:: What this task involves ::
Find and copy each line of the listing below that has the word "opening" in it.
──────── Exercise inputs ────────
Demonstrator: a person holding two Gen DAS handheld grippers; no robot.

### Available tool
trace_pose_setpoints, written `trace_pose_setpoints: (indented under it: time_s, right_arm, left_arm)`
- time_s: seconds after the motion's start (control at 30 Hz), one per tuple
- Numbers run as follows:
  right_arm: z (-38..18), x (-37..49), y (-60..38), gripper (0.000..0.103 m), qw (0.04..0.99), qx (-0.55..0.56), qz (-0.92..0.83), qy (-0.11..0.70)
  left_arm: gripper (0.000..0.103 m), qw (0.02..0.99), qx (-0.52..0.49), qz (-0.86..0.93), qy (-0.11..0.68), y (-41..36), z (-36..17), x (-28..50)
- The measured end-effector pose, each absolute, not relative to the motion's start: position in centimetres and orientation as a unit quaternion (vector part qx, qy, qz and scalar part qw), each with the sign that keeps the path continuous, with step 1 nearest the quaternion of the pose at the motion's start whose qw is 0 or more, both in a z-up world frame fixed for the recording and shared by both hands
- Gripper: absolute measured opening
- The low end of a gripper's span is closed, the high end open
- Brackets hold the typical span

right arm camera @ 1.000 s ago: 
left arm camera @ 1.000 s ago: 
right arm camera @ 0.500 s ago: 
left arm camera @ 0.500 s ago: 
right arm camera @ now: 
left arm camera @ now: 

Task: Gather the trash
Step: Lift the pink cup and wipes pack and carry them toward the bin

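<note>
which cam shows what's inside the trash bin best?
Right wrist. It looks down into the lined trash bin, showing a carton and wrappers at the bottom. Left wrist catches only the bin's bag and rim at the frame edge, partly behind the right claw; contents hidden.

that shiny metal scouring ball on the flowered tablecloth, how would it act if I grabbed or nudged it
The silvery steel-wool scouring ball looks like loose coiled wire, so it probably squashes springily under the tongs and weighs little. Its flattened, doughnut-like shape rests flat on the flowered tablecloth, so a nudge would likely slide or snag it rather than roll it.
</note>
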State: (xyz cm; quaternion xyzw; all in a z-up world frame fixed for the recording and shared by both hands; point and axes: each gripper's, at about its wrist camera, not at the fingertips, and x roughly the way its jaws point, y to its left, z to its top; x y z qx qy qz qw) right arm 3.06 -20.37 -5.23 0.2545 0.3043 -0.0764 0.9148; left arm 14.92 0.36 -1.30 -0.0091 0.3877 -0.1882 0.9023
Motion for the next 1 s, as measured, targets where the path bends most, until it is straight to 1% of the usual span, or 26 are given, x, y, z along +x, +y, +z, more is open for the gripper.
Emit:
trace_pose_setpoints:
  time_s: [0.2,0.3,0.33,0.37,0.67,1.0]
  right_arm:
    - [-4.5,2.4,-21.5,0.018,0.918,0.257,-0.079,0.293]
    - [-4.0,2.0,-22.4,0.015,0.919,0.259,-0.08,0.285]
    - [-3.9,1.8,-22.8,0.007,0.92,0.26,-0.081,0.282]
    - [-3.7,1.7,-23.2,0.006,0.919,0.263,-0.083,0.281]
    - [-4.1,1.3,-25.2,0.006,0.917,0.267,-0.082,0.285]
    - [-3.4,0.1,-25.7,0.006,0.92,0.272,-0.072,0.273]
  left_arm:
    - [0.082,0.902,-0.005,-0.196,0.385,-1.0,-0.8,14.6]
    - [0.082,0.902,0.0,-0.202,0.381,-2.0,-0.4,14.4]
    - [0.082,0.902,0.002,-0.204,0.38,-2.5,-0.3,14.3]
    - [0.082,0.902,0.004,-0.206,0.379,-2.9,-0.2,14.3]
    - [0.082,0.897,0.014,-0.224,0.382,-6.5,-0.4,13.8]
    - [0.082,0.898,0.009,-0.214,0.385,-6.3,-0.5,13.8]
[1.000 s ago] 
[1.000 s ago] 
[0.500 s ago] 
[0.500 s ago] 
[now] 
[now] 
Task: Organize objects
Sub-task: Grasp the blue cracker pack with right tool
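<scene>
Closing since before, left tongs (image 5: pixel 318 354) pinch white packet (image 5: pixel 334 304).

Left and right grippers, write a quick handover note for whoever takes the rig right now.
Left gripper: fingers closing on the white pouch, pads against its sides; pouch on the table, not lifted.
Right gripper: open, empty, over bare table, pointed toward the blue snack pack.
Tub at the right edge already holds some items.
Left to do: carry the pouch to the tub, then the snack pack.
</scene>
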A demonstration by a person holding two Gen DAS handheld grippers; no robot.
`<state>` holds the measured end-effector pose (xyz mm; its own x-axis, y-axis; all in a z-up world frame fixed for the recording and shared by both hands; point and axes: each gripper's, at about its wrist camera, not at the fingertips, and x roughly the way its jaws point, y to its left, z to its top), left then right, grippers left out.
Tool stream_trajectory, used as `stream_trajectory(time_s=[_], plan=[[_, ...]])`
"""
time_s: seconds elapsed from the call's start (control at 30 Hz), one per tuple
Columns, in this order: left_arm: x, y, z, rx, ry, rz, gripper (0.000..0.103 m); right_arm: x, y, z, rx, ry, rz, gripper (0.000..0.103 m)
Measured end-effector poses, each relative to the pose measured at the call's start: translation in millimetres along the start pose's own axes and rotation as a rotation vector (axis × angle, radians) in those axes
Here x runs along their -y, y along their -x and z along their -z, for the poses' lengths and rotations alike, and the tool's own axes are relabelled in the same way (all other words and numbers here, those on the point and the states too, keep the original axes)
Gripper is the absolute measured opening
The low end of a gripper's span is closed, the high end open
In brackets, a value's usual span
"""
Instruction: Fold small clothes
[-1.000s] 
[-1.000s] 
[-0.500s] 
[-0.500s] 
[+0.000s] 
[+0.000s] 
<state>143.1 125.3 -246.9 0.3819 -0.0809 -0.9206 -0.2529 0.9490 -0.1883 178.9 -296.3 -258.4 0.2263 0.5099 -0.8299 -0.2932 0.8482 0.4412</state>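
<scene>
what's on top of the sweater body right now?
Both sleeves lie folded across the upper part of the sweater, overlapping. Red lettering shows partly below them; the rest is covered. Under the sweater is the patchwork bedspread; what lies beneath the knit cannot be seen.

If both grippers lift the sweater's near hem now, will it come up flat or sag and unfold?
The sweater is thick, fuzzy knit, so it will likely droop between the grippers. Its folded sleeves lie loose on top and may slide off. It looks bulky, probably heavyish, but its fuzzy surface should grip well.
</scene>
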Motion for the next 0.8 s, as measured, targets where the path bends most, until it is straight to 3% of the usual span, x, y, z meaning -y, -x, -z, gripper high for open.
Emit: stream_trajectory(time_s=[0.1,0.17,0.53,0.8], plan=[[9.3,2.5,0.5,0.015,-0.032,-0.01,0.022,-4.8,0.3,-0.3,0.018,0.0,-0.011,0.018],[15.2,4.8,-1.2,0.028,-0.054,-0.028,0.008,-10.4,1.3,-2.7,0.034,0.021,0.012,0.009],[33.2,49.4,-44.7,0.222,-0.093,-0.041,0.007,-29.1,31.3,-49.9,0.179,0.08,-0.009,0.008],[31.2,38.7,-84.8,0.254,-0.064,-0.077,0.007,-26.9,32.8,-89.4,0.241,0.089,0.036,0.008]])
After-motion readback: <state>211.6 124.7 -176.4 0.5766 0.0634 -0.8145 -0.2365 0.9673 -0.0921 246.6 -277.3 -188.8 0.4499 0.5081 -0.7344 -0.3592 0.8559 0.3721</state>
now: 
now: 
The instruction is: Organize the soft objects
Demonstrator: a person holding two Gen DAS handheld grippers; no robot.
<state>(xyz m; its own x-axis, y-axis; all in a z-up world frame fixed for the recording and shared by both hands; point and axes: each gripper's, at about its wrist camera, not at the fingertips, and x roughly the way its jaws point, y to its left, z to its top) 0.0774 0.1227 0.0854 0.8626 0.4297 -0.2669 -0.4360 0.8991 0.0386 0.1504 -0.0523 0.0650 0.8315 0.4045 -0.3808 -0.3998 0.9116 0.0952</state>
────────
:: Task solution ::
- Gripper: absolute measured opening
Gripper is the absolute measured opening

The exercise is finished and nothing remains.